### [Recorded data]
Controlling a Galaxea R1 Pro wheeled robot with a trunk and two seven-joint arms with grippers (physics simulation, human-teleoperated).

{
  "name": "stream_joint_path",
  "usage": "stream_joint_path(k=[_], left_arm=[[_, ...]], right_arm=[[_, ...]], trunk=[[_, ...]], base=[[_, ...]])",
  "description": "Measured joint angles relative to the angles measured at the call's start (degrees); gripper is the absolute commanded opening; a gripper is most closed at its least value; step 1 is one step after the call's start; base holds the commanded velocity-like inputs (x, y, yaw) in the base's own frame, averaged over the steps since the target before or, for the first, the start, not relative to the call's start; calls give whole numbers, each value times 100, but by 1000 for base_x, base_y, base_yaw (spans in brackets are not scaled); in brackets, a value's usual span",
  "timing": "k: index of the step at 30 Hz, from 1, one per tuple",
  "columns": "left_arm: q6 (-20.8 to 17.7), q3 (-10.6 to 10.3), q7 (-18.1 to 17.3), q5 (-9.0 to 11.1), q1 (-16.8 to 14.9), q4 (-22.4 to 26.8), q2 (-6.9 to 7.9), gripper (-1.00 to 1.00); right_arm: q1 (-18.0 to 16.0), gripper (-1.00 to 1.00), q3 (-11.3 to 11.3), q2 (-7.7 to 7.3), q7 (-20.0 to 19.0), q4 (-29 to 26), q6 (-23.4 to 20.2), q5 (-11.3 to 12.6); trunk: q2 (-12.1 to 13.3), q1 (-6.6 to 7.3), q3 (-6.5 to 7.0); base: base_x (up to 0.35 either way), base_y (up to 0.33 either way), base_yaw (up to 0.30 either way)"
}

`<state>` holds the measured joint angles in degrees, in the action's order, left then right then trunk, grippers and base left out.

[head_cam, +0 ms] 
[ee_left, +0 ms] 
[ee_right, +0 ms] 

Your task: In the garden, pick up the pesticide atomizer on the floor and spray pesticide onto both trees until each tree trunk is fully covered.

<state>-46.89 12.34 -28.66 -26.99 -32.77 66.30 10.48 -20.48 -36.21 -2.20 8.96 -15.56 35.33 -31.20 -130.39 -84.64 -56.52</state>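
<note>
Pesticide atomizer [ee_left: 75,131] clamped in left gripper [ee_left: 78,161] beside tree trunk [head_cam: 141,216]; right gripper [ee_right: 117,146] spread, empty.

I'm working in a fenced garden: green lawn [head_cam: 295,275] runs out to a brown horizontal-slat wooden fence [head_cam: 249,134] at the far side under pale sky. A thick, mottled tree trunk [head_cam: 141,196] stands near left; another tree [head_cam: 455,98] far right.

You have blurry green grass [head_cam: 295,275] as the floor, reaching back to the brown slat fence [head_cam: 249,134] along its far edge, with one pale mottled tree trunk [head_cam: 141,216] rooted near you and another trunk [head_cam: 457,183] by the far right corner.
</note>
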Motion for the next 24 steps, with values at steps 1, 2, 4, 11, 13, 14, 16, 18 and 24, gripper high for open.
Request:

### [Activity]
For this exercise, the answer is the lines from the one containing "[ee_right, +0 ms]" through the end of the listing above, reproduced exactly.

### [Your solution]
[ee_right, +0 ms] 

Your task: In the garden, pick up the pesticide atomizer on the floor and spray pesticide onto both trees until each tree trunk is fully covered.

<state>-46.89 12.34 -28.66 -26.99 -32.77 66.30 10.48 -20.48 -36.21 -2.20 8.96 -15.56 35.33 -31.20 -130.39 -84.64 -56.52</state>
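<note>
Pesticide atomizer [ee_left: 75,131] clamped in left gripper [ee_left: 78,161] beside tree trunk [head_cam: 141,216]; right gripper [ee_right: 117,146] spread, empty.

I'm working in a fenced garden: green lawn [head_cam: 295,275] runs out to a brown horizontal-slat wooden fence [head_cam: 249,134] at the far side under pale sky. A thick, mottled tree trunk [head_cam: 141,196] stands near left; another tree [head_cam: 455,98] far right.

You have blurry green grass [head_cam: 295,275] as the floor, reaching back to the brown slat fence [head_cam: 249,134] along its far edge, with one pale mottled tree trunk [head_cam: 141,216] rooted near you and another trunk [head_cam: 457,183] by the far right corner.
</note>
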Motion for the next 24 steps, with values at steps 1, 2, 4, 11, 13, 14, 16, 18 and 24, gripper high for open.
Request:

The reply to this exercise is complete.